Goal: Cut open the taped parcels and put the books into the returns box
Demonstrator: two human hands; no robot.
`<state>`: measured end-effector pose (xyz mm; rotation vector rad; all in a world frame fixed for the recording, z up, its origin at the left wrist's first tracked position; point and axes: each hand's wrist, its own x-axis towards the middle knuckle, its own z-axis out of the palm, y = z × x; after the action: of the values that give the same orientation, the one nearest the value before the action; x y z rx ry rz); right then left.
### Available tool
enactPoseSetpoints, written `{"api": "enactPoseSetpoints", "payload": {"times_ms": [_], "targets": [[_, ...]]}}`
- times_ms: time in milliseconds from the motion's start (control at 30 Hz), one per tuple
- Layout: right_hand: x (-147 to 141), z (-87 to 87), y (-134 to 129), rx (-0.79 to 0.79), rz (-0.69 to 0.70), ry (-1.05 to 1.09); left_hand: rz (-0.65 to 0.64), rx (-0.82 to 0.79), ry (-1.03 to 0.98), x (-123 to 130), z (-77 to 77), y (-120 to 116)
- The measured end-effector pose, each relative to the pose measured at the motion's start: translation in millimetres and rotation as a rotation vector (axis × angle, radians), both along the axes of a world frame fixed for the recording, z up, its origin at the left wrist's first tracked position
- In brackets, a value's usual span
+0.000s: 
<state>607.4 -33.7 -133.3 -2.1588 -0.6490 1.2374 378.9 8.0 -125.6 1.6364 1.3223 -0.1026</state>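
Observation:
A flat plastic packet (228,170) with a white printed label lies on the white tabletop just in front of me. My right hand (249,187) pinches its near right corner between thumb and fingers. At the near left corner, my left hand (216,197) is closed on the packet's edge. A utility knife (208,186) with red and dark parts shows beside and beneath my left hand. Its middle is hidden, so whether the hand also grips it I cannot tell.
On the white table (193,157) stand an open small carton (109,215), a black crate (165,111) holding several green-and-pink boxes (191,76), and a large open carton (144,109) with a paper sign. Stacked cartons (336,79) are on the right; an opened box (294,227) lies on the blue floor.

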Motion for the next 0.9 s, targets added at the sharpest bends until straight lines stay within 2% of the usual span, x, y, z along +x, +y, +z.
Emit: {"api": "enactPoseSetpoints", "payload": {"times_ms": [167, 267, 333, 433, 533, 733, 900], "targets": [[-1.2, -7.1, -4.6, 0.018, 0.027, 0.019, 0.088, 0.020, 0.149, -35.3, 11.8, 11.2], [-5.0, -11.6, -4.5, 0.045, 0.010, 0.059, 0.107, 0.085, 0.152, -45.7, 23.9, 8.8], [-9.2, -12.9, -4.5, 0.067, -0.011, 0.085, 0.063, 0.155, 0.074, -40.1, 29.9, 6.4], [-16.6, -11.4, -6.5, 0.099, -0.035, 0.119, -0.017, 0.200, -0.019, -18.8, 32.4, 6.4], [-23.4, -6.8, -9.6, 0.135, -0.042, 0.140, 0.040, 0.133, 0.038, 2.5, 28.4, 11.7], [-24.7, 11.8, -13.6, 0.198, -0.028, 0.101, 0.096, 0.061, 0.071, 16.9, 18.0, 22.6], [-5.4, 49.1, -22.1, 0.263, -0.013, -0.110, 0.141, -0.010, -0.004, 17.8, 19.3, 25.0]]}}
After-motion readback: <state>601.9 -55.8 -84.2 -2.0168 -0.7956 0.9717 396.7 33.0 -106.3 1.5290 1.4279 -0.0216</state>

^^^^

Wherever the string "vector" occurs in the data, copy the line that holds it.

`<state>`: measured end-effector pose (xyz mm; rotation vector rad; all in a world frame fixed for the recording, z up, its origin at the left wrist's first tracked position; point and axes: each hand's wrist, its own x-axis towards the middle knuckle, its own z-axis out of the palm, y = z × x; after the action: of the values that give the same orientation, the one nearest the value before the action; x y z rx ry rz); right then left.
- The measured end-effector pose, each relative to the pose measured at the motion's start: translation in millimetres and rotation as a rotation vector (axis × angle, radians), both along the axes of a world frame fixed for the recording, z up, its origin at the left wrist's first tracked position

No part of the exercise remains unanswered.